Even still, all this speculation matters little. For every unbalanced person who snaps, there are scores who bumble through life, self-medicate, get medicated, or live borderline lives. And a great number of people are content with their neurosis or psychosis, thank you, and resist intervention. And while some journalists pine for more mental health intervention and portray a false dichotomy--locking down campuses on the one hand or serious mental health intervention on the other--the truth is that save locking this kid up (and would he and his family submit to this and is society at large comfortable with this) this kind of thing will happen again and not because of undiagnosed mental illness, but because people snap at weird times for weird reasons.

As a parent of an autistic kid, I've been around lots of autistic people--children and adults. Some parents have children who grow up big and strong but have the emotional responsiveness of a young child. Invariably these people are institutionalized to some degree. But they are childlike in all their emotions--not just anger. Note that I acknowledge that autistic people can get angry, even violently so. Still, I have never seen an autistic person being methodically violent such as displayed at Virginia Tech. It just doesn't fit.

Bullying is another issue. I'm so worried about the bullying that does come to those on the Autism Spectrum that I'm considering home schooling once he reaches middle school age. We had our first incident of aggression on the bus last week. We intervened and it stopped. We have concerned neighbor kids and an ever watchful sister to alert us to potential problems. When my son gets frustrated because he has to work so much harder to "get it" (socially and academically), I tell him that life is tough. Everyone has difficulties. Some things are easier for him (and some things are) and some things are tougher. And while bullying is unacceptable to me and the teachers that look the other way are complicit in abuse, bullies are wily creatures.
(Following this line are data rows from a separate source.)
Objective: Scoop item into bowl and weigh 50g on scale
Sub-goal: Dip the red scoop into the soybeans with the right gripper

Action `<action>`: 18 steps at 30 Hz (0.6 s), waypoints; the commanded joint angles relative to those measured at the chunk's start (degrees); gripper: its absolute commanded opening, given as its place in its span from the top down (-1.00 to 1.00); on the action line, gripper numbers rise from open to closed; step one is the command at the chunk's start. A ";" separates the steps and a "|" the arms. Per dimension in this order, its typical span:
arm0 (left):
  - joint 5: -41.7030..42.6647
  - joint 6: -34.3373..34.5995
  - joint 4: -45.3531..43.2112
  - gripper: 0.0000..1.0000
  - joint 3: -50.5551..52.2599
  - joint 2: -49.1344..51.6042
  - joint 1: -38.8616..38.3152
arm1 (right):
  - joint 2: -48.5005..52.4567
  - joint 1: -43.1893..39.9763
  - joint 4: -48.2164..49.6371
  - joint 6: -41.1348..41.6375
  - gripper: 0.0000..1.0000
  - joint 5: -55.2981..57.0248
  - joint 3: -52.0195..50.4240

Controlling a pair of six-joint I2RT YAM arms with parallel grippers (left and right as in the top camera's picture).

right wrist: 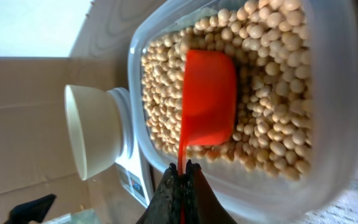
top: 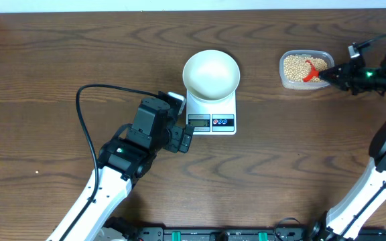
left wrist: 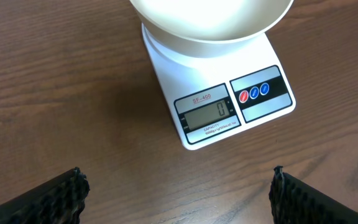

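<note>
Here, right hand (right wrist: 182, 173) pinching red scoop (right wrist: 210, 93) in beans (right wrist: 272, 93), left hand (left wrist: 176, 183) spread wide.

Three views — one high, two close.
My overhead looks straight down on the whole table (top: 59, 53); the left wrist view sits low, facing the scale (left wrist: 219, 99) and bowl (left wrist: 210, 31) rim; the right wrist view, seemingly rolled sideways, peers closely into the tub (right wrist: 334, 93) — bowl and scale appear in all three.
</note>
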State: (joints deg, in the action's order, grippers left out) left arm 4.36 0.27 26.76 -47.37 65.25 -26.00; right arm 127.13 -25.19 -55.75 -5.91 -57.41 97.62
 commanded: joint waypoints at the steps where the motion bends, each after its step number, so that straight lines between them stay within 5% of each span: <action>1: 0.13 0.90 0.11 -0.91 0.13 0.24 -0.07 | 0.39 -2.25 -0.83 -3.78 0.98 -6.12 -0.35; 18: 0.13 0.90 0.11 -0.91 0.13 0.24 -0.07 | 0.39 -5.49 -5.81 -11.56 0.98 -14.82 -0.35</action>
State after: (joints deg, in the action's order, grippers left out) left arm 4.36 0.27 26.76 -47.37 65.25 -26.00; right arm 127.15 -30.00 -60.86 -14.68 -66.22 97.54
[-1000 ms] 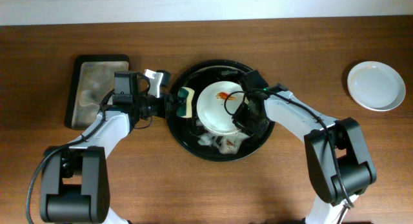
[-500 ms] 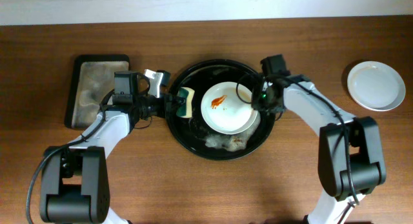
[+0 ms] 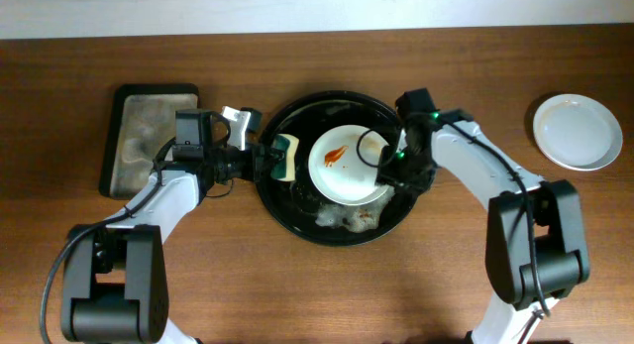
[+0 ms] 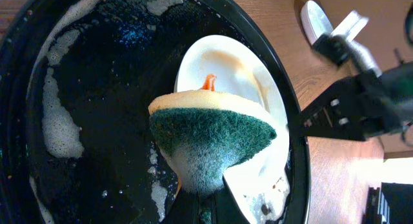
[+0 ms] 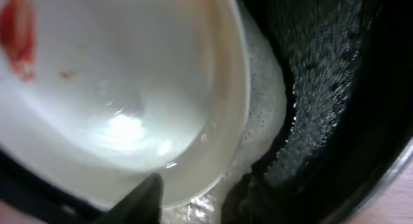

I got bullied in middle school and the most dangerous times no teacher was in sight.

Bullying is wrong. Unsupported at-risk children is wrong. A lot of wrong happens, and none of it excuses guys like Cho. Really, none of it explains guys like Cho. When considering that 83% of middle schoolers report bullying it's hard to make the connection that his background somehow caused the violence.

I know it's uncomfortable acknowledging that some people snap in horrible ways for their own reasons. Every criminal in the blames someone for their nefarious ways. Members of the media using autism as the hook to explain the killer's behavior is worse than ignorant. People need to get okay with the fact that some people are evil, some deranged, some filled with hate. And some kill. And one did. And no one is to blame but him.

2 comments:

Anonymous said...

You said, "bullying is wrong."

My husband, a stutterer, was bullied and exaclty as you, no one was around to help him. Unfortunatley, his parents had too many problems of their own to even be aware of what was going on with their son. My husband suffered a great deal, sometimes even to this day.

I will not allow my kids to go on the bus for this very reason. I've seen clips on 60min. how kids get beat up and bullied on the bus. I would rather drive them to school myself. I don't know if I can always protect them like this but for now I can, and I will.

Also, I have to agree with you; autistic kids and adults seem to have a child likeness about them that seems not to match what Cho's profile reveals. I do believe he is the only one to blame...because he had a "choice."

However, Dr. Chopra wrote an article on "Intend Blog" that I found important to acknowlege. No one really knows the unhappiness of another human being. He said that so many people live very lonely lives. I think this is a lot more prevalent than any of us want to realize or acknowledge. For children and teens to have to live with and deal with such aloneness/loneliness is excruciatingly painful. What the answer to that is, who knows. It is a tough one!

This is certainly NOT to excuse what happend. It was a tragic event to its highest proportion. I'm just acknowledging and agreeing that this is a deep an big problem.

Luke said...

I think that isn't so much autistic, he had it plan for a while, and something occur to him that day that off him, that today is the day. We just don't know enough.